Two other seats on the five-member board are up for election in November.

Should the recall succeed, the school board could wind up with five new members, since the two current members not up for recall also are not running for re-election.

 

 

Photo credit: Cookieater2009, Creative Commons, Flickr

4 COMMENTS

  1. So, Mr. Mitchell thinks that “Jeffco was on the brink of greatness” when the new board was elected. I disagree.

    Over the years, Jeffco Boards of Education have repeatedly affirmed the district’s goal to graduate students who are college and career ready. In Colorado and 17 other states, this standard is measured by the Grade 11 ACT, which every student in the state must take. It is the final comprehensive measure of the cumulative result of the billion dollars per year Jeffco taxpayers spend on our children’s education.

    In 2014, only 46% of Jeffco students met the “college and career ready” (C&C) standard in reading, only 47% in math, and only 45% in science. Since 2008, over 24,000 Jeffco 11th graders have failed to meet the C&C standard in reading, over 25,000 have failed to meet the math standard, and over 30,000 have failed to meet the science standard.

    Among Jeffco students eligible for free and reduced lunch (FRL), just 26% met the C&C reading standard, 23% met the math standard, and 23% met the science standard. Among Jeffco’s Hispanic students, just 27% met the C&C standard in reading, 25% met it in math, and 25% met it in science.

    Jeffco’s achievement problems cannot all be blamed on poverty. In 2014, only 52% of non-FRL eligible students met the C&C reading standard, 55% met the math standard, 52% met the science standard.

    And even in our most affluent articulation areas (Chatfield, Columbine, Conifer, Dakota Ridge, Evergreen, and Ralston Valley), only 58% of non-FRL eligible 11th graders met the C&C reading standard in 2014, 64% met the math standard, and 59% met the science standard.

    In the years since 2008 (earliest data available), over 24,000 Jeffco students failed to meet the C&C readiness standard in reading, over 25,000 failed to meet the math standard, and over 30,000 failed to meet the science standard.

    I’d say that these data do not paint a picture of a district that was “on the brink of greatness.”

  2. We have the same problem on the Western Slope with a GOP controlled School Board…we are always having to fight the republican ideology on everything that is good for our schools…they refuse to make it better for teachers, and the same tired old excuses come out…

  3. Coyne disagrees with everything. Ignore him.

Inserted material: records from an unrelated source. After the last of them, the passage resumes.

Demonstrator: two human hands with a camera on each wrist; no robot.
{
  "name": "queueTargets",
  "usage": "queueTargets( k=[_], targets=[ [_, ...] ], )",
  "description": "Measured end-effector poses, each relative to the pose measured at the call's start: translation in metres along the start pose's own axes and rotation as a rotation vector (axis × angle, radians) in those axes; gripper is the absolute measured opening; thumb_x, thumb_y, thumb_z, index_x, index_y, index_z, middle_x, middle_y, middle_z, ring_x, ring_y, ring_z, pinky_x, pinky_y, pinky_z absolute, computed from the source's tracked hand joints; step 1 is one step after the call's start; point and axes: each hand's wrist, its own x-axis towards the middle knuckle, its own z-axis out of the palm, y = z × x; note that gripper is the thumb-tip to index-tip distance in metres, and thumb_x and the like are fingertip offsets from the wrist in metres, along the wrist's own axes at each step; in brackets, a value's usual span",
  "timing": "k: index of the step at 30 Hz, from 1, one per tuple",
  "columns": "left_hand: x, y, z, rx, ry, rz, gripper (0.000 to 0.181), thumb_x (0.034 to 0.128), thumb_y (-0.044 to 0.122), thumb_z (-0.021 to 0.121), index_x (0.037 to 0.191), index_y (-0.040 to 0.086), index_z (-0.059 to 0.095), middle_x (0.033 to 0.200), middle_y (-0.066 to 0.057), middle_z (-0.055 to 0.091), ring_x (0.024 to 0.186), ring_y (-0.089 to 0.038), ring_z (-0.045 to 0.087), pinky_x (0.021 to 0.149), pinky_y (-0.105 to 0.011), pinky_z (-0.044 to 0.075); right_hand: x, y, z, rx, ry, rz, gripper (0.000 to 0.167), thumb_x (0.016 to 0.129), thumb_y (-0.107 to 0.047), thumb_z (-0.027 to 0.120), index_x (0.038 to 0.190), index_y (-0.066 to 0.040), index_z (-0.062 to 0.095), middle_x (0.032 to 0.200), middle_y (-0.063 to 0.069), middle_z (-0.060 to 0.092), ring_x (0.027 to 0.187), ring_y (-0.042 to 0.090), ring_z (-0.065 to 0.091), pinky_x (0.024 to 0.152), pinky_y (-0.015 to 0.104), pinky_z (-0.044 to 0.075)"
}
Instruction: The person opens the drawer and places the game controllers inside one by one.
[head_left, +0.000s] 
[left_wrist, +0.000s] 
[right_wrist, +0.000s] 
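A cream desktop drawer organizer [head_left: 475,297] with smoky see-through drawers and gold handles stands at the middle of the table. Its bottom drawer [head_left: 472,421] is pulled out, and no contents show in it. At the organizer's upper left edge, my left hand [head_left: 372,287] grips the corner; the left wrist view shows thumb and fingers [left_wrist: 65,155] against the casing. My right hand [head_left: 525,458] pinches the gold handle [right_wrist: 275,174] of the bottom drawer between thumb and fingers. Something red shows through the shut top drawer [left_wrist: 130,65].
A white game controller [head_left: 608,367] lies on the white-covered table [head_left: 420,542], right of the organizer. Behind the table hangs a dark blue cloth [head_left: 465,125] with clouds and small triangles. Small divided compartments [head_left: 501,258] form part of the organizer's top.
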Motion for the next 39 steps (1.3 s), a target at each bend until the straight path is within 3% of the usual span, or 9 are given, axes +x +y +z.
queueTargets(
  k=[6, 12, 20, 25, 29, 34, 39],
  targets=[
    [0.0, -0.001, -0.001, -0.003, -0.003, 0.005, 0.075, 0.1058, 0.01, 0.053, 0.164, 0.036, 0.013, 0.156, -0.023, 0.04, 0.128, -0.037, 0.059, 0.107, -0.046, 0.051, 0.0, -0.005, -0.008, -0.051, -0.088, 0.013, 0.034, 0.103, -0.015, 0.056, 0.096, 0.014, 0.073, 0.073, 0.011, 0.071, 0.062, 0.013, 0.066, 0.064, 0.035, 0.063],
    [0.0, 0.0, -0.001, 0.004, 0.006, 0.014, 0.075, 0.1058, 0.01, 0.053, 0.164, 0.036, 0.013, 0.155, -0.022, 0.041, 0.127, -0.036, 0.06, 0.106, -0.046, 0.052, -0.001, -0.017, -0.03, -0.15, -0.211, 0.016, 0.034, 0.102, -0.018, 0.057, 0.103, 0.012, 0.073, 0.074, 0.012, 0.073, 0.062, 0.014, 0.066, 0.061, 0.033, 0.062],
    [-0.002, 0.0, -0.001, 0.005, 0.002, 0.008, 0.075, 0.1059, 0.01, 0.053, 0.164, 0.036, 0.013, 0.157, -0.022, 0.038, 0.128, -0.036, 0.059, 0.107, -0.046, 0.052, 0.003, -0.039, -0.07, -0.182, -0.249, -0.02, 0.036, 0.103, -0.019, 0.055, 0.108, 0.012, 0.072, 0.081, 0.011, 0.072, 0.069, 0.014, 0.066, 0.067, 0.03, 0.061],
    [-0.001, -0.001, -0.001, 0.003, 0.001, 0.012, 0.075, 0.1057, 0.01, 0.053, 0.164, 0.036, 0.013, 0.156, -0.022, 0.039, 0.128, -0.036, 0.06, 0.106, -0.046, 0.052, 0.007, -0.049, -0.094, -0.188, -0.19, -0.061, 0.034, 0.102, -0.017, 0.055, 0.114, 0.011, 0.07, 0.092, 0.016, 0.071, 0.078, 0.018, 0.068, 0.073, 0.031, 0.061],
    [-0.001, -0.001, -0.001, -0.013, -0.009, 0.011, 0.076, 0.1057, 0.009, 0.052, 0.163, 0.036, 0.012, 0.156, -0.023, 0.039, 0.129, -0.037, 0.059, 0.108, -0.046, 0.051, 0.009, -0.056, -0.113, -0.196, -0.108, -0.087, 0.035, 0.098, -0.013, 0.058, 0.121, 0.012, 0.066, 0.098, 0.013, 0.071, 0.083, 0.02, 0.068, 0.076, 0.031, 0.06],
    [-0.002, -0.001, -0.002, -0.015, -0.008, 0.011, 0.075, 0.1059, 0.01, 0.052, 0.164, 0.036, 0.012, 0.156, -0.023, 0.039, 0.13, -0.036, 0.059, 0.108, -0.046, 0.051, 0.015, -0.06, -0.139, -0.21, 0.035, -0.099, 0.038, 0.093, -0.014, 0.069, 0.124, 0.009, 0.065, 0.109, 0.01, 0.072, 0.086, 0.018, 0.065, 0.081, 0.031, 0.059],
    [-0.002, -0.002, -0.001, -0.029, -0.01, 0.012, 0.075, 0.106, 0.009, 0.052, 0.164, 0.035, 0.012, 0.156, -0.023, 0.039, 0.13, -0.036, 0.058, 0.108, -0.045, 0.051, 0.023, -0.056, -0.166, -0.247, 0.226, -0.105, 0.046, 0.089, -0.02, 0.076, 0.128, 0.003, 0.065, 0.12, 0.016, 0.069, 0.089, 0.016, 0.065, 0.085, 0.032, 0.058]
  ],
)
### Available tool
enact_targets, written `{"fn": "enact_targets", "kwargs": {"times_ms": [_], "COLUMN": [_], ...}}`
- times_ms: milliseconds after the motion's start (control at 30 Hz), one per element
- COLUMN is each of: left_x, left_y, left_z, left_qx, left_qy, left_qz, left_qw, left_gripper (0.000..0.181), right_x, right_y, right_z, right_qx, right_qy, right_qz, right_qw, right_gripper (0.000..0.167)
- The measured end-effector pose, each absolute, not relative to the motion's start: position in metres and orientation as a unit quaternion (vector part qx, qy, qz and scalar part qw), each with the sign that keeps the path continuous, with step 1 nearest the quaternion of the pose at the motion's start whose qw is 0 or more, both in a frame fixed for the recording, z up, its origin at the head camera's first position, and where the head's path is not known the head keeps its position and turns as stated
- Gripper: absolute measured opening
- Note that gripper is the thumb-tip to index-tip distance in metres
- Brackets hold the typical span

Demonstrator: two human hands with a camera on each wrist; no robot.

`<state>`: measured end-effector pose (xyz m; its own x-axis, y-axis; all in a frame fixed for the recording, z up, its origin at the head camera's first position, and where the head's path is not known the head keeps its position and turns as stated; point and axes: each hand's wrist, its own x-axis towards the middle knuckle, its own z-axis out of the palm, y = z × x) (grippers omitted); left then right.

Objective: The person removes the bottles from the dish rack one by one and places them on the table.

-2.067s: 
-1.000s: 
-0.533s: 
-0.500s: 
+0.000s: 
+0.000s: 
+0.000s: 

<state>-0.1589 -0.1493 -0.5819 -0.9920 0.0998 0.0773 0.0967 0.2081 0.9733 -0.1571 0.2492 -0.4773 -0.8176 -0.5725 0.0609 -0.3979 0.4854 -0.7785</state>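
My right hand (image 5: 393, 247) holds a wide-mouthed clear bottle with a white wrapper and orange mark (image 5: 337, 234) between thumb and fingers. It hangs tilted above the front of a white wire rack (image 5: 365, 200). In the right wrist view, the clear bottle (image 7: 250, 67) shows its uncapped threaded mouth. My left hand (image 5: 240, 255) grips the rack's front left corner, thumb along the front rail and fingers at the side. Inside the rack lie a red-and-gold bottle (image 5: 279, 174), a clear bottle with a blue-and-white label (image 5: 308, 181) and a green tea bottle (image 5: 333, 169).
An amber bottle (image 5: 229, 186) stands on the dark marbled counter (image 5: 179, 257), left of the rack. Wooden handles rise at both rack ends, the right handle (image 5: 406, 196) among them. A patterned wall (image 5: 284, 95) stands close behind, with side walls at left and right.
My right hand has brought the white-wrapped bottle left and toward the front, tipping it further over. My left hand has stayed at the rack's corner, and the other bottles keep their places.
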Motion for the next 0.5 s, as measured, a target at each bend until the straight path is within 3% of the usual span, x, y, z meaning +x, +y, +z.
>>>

    The reality is that the actions of Ken Witt, John Newkirk and Julie Williams are not improving our schools, learning conditions for our children, and they are driving good teachers to other districts. What most impacts my children’s learning is a good teacher–but a pay raise of 1% or less and a 10-month contract is all that those teachers can celebrate this year. It’s not a surprise that many are leaving and many more are strongly thinking about it. We need to recall these three board members and replace them with board members who will make decisions based on what’s best for kids, and not special interests and partisan politics. I support the recall and Harmon, Rupert and Mitchell, the latter of whom served as a temporary principal at our school briefly. I’m also looking forward to voting for Ali Lasell and Amanda Stevens for the two seats up for general election this fall. This is about my kindergartner and fifth grader, who deserve a school board that will make decisions that improve their education, not detract from it.